Education Department forgives 21,200 student loans in March as repayment changes near

Roughly 21,200 borrowers had their federal student loans forgiven in March through income-driven repayment plans, according to a status report the Education Department filed in court last week—a sign that discharge processing is continuing for eligible borrowers.
The data, which the department said were rounded to the nearest 100, indicate officials are following through on assurances to resume discharges under three income-driven plans. These plans tie monthly payments to income and family size and can cancel any remaining balance after 20 or 25 years, depending on the program.
The department’s filing reiterates that discharges are being processed for borrowers in the Income-Based Repayment (IBR), Pay As You Earn (PAYE) and Income-Contingent Repayment (ICR) plans; the SAVE plan remains excluded. The Trump administration instituted a systemwide suspension of income-driven discharges last year, citing court rulings in litigation over the future of the SAVE plan.
A legal challenge to that pause prompted the department to restart processing for qualifying borrowers in IBR, PAYE and ICR. Agency guidance notes, “We resumed processing discharges for the IBR Plan in September 2025,” and that systems have been updated to resume discharges for borrowers enrolled in PAYE and ICR.

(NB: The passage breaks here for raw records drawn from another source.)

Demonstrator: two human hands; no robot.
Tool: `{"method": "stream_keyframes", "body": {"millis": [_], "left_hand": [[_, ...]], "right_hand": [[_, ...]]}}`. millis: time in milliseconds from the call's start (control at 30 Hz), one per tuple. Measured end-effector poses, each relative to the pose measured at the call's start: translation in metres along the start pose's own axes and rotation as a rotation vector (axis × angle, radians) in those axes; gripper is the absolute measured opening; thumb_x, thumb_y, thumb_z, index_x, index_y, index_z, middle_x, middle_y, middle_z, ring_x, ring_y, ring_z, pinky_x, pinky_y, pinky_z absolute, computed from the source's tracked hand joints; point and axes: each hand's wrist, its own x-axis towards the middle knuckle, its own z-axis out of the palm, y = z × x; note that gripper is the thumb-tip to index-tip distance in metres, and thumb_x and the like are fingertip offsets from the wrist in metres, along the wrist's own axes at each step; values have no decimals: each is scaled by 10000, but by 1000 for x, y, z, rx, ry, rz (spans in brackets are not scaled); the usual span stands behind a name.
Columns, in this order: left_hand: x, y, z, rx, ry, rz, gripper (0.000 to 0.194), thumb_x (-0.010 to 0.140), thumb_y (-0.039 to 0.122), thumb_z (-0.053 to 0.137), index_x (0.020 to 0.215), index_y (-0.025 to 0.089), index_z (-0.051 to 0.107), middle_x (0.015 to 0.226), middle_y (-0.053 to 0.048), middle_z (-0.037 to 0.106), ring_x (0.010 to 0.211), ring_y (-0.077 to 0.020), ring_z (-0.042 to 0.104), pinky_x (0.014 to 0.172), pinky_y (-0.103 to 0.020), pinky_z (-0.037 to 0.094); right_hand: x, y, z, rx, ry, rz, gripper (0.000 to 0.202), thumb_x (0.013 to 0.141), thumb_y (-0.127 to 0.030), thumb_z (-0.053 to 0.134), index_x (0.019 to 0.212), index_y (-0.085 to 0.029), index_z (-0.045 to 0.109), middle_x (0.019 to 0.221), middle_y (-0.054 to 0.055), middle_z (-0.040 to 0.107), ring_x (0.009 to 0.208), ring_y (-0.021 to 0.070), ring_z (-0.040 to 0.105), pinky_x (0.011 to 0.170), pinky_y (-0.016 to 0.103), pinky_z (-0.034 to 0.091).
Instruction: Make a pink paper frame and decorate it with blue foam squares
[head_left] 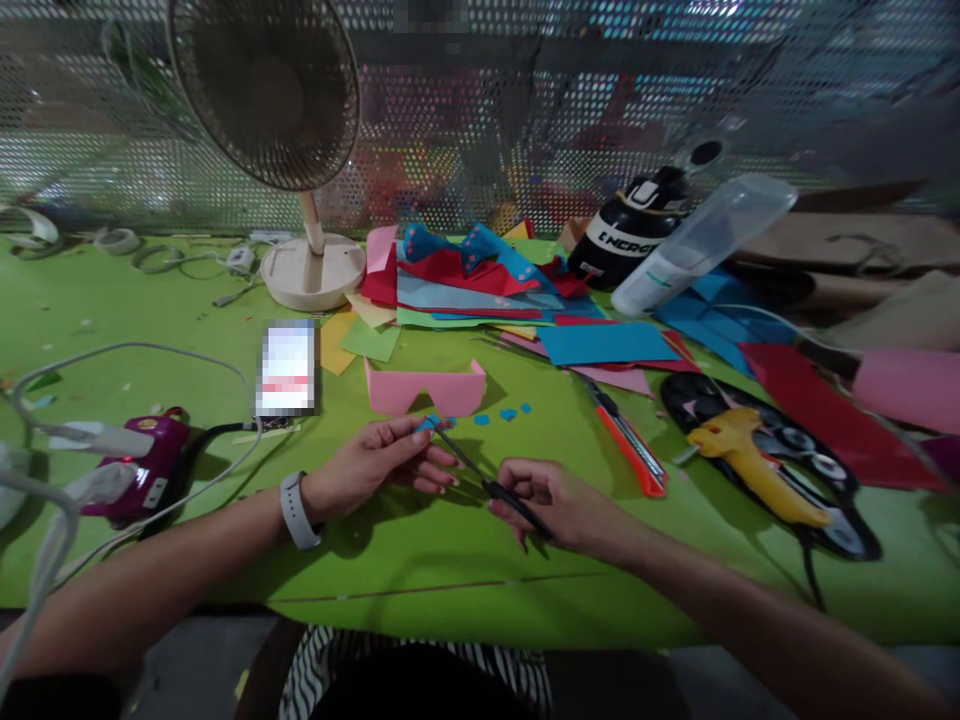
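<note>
Where the scissors (487, 487) point: their dark blades slant forward to a small blue piece (427, 424); whether the edges bite into it cannot be told.
Left hand (390, 458): thumb and forefinger pinched together on that blue piece, the other fingers loosely bent and spread beneath; a pale watch band (300, 510) circles the wrist.
Right hand (547, 500): fingers curled around the scissor handles, closed on them, palm turned inward.
Pink glasses shape (426, 381): just beyond the left hand, on the green surface (225, 300), side tabs bent up and a notch along its near edge.
Blue cutouts (508, 414): a few little scraps lying in a loose row to the right of the blue piece, beyond the scissors.
Orange cutter (628, 440): flat, to the right of the cutouts.
Yellow glue gun (750, 460): on its side across a black tray (847, 485), near the right edge.
Paper pile (465, 292): red, blue and pink sheets overlapping behind the glasses shape.
Black jug (619, 235) and clear bottle (705, 240): behind the papers at right, the bottle leaning.
Phone (287, 368): beyond the left hand, screen blurred out.
Fan (313, 270): at the back left, on a round pale base.
Purple power block (150, 470): at left, with white plugs in it.
</note>
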Motion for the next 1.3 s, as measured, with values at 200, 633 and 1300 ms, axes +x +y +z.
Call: {"method": "stream_keyframes", "body": {"millis": [200, 633, 1300], "left_hand": [[-1, 1, 0, 15, -22, 2, 257, 860, 321, 677, 1025, 130, 625, 954, -107, 739, 766, -147, 722, 724, -257, 579], [0, 1, 0, 6, 11, 9, 272, 852, 315, 688, 1036, 125, 622, 936, -94, 742, 744, -138, 723, 724, -249, 582], [1, 4, 0, -57, 92, 3, 220, 902, 266, 616, 1046, 109, 670, 898, -103, 746, 725, -135, 710, 682, -245, 570]], "right_hand": [[0, 1, 0, -9, 11, 4, 541, 541, -606, 805, 654, -199, 467, 510, -68, 509, 478, 80, 489, 461, 209, 390], [1, 4, 0, 13, 0, -7, 529, 557, -591, 810, 656, -197, 470, 508, -75, 495, 465, 68, 468, 450, 203, 410], [0, 4, -7, 8, 66, -20, 524, 627, -638, 744, 697, -197, 470, 494, -55, 550, 342, 31, 358, 324, 170, 251]]}}
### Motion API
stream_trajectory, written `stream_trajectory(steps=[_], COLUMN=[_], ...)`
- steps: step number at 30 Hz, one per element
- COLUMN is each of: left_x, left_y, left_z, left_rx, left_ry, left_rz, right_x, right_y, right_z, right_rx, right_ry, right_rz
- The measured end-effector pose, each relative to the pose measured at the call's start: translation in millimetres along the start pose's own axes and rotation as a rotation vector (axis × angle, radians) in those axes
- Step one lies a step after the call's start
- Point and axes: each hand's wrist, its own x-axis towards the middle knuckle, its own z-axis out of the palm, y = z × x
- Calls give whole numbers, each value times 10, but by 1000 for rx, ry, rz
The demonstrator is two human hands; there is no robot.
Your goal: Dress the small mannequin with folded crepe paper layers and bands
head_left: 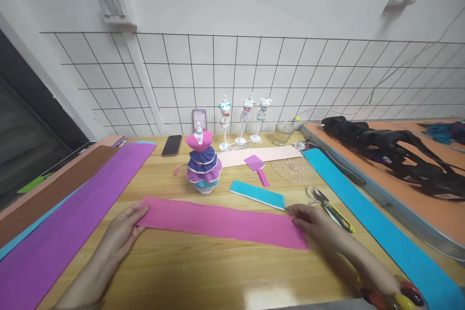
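A long pink strip of crepe paper [221, 223] stretches across the front of the wooden table. Its left end is pinched in my left hand [125, 232], thumb on top. At the other end, the fingers of my right hand [314, 225] close on the strip near its upper right corner. Just beyond the strip stands a small dress form [204, 164] in a tiered blue, purple and pink paper dress. A short turquoise strip with a white edge [257, 194] lies close to my right hand. Thread snips [330, 208] rest right of that hand.
Purple [80, 213] and brown paper strips lie along the left, a blue strip [378, 223] along the right. Three bare mini dress forms [245, 116], a phone [172, 145] and a glass jar [284, 133] stand or lie at the back. Beads sit in a clear dish [293, 170].
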Motion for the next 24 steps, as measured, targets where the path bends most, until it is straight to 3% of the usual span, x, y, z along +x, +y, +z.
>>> stream_trajectory(steps=[3,5,7,9,12,17,19,24], left_x=[28,32,9,-44,-166,-369,-409,-399], left_y=[19,36,32,-14,-158,-417,-478,-556], left_z=[-74,-117,-119,-48,206,673,746,717], left_rx=[160,377,704,1041,1336,1569,1605,1636], left_ry=[72,106,163,188,-24,-551,-616,-589], left_rz=[11,118,339,627,929,1027,1023,1008], right_x=[-25,-86,-166,-241,-306,-297,-290,-312], right_y=[-19,-76,-172,-292,-453,-476,-420,-360], right_z=[38,99,211,377,686,1051,1080,1014], right_rx=[-213,-337,-407,-436,-468,-498,-492,-494], right_ry=[125,238,325,331,241,122,114,73], right_rz=[-86,-183,-251,-281,-330,-365,-367,-373])
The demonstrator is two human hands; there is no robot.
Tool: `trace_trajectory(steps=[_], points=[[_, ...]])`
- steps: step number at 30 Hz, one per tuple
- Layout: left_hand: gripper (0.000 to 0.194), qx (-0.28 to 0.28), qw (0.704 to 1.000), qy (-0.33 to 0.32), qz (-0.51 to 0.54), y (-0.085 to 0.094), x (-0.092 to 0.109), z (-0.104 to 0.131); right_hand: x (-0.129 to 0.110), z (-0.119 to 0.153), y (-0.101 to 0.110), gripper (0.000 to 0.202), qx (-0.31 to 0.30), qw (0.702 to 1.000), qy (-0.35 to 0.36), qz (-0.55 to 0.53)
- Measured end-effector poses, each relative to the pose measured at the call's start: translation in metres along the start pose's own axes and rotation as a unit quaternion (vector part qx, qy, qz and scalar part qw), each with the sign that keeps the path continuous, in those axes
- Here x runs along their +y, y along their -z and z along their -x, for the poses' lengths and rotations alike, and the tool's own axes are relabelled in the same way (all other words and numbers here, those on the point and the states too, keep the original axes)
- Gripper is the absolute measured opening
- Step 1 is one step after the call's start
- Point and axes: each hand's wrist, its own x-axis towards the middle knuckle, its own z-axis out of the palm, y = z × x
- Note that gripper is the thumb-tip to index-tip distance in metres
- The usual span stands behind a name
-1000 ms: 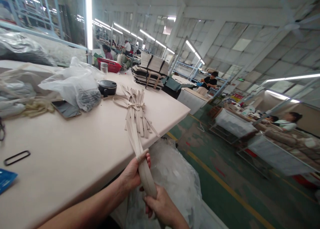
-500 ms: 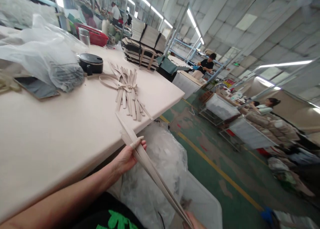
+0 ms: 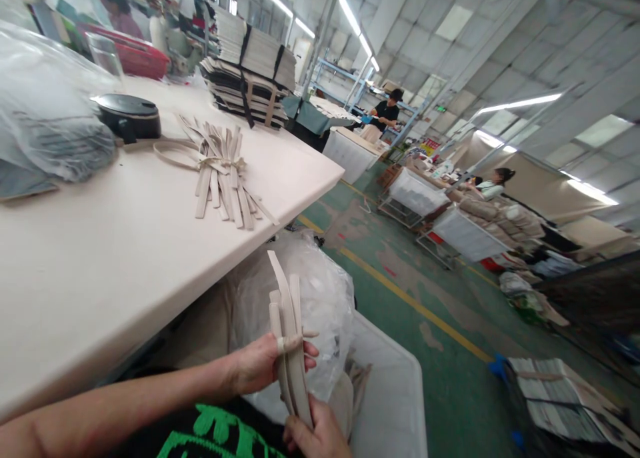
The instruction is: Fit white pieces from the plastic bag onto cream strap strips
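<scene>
Beside the bench [image 3: 125, 265]: beige strips [image 3: 287, 318] are clamped in the left hand [image 3: 257, 365], their lower run pinched by the right hand [image 3: 323, 431].
Uneven tips: strips could be shed if the grip is slackened.
Plastic bag [image 3: 327, 278]: bulked up right behind; tips could be snagged by its folds.
White bin [image 3: 395, 385]: dropped strips might be caught there.
Benchtop: a tied bundle [image 3: 227, 185] and black lidded pot [image 3: 133, 115] are seen.
</scene>
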Motion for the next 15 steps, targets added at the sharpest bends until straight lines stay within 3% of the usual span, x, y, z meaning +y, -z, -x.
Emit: trace_trajectory(steps=[3,6,10,15], points=[[0.038,0.005,0.999,-0.022,-0.045,0.0,-0.003,0.002,-0.03,-0.008,-0.009,0.052,0.033,0.99,0.074,-0.113],[0.046,0.013,0.997,-0.032,-0.062,0.001,0.002,0.004,-0.04,-0.011,-0.013,0.061,0.023,0.977,0.082,-0.196],[0.064,-0.009,0.999,-0.01,-0.049,0.004,0.006,0.009,-0.036,-0.007,-0.013,0.07,-0.028,0.948,0.045,-0.315],[0.067,-0.059,0.998,0.025,-0.006,0.01,0.001,0.011,-0.021,-0.004,-0.012,0.073,-0.079,0.922,0.049,-0.377]])
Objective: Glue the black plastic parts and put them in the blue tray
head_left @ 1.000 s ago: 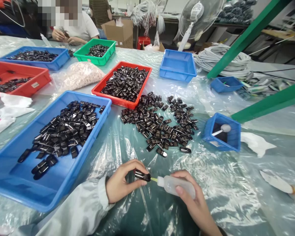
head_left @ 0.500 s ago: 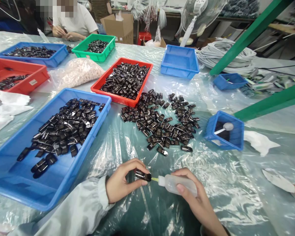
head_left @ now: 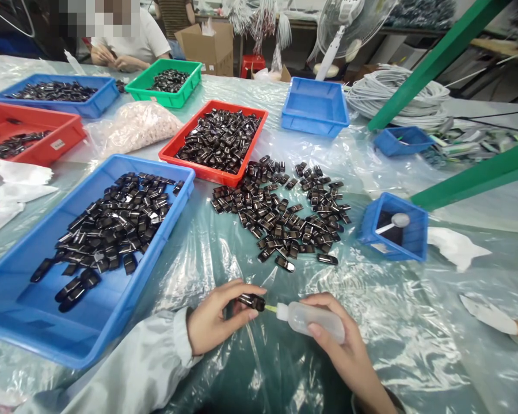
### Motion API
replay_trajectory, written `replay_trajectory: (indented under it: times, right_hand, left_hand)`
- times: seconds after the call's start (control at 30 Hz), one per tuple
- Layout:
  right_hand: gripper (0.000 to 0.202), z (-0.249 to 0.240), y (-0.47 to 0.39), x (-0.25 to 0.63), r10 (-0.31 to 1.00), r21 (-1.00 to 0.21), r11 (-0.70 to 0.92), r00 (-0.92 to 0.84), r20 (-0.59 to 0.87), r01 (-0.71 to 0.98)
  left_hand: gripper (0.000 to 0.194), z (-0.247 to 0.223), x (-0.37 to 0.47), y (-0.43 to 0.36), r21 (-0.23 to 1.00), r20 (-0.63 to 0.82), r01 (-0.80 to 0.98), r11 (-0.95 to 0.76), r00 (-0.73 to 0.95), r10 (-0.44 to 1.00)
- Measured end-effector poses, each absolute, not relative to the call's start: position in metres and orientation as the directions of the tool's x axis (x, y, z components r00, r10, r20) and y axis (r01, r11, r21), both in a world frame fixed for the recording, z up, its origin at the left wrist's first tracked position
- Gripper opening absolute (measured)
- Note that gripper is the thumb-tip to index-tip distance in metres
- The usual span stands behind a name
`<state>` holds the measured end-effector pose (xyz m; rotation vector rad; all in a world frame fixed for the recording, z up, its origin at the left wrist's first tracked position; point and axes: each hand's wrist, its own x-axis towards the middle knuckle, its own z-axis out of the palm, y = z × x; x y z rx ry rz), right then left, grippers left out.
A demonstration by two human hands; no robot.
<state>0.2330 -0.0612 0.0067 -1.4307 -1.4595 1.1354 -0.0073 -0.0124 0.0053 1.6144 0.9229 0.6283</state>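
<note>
Between the thumb and fingers of my left hand (head_left: 218, 316) is a small glossy black plastic piece (head_left: 252, 301), held over the plastic-covered table. My right hand (head_left: 345, 333) is wrapped around a translucent squeeze bottle (head_left: 313, 321), tipped on its side. The bottle's thin yellowish nozzle (head_left: 270, 309) points left and meets the right end of the black piece; whether it goes inside, I cannot tell. Beyond my hands lies a loose pile of similar black pieces (head_left: 280, 218). On the left, a large blue tray (head_left: 38, 299) holds many more.
A red tray (head_left: 166, 154) of black pieces stands behind the pile. At right are a small blue bin (head_left: 408, 244) with a white spoon (head_left: 399, 221) and green posts (head_left: 479, 175). A bag of pale bits (head_left: 133, 126) lies at left. Another person (head_left: 129, 43) sits across the table.
My left fingers have shifted on the black piece, with the fingertips now further along its top and its angle slightly turned. The bottle has moved marginally left, its nozzle still at the piece's end.
</note>
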Motion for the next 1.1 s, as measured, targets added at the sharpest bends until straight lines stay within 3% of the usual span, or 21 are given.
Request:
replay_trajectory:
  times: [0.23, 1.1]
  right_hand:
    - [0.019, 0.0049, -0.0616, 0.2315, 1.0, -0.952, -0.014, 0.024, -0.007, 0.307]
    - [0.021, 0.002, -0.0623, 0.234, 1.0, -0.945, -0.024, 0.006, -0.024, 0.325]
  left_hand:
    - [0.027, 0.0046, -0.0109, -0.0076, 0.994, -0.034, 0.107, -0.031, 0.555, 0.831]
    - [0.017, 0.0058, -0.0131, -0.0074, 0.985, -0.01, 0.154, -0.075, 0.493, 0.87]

Officials have said they are running discharge cycles for income-driven plans roughly every two months. As a result, no borrowers were forgiven under these plans in February, according to the previous status report. The last batch before March appears to have occurred in December, when 3,400 borrowers received discharges, prior court filings show.
A key change for borrowers this year: student loan forgiveness under income-driven plans is again treated as taxable at the federal level. The American Rescue Plan Act of 2021 temporarily exempted most discharges from federal income tax through the end of last year.
Congress and President Trump declined to extend that relief in the One Big, Beautiful Bill Act enacted in 2025, returning IDR discharges to taxable status. “Debt discharged under an IDR plan could create a federal tax liability for you, depending on the effective date of the discharge,” the department’s March guidance states.
The latest filing underscores continued processing for IBR, PAYE and ICR even as the federal student loan system undergoes significant changes in the coming weeks and months. The department has signaled it will keep updating guidance as the landscape evolves.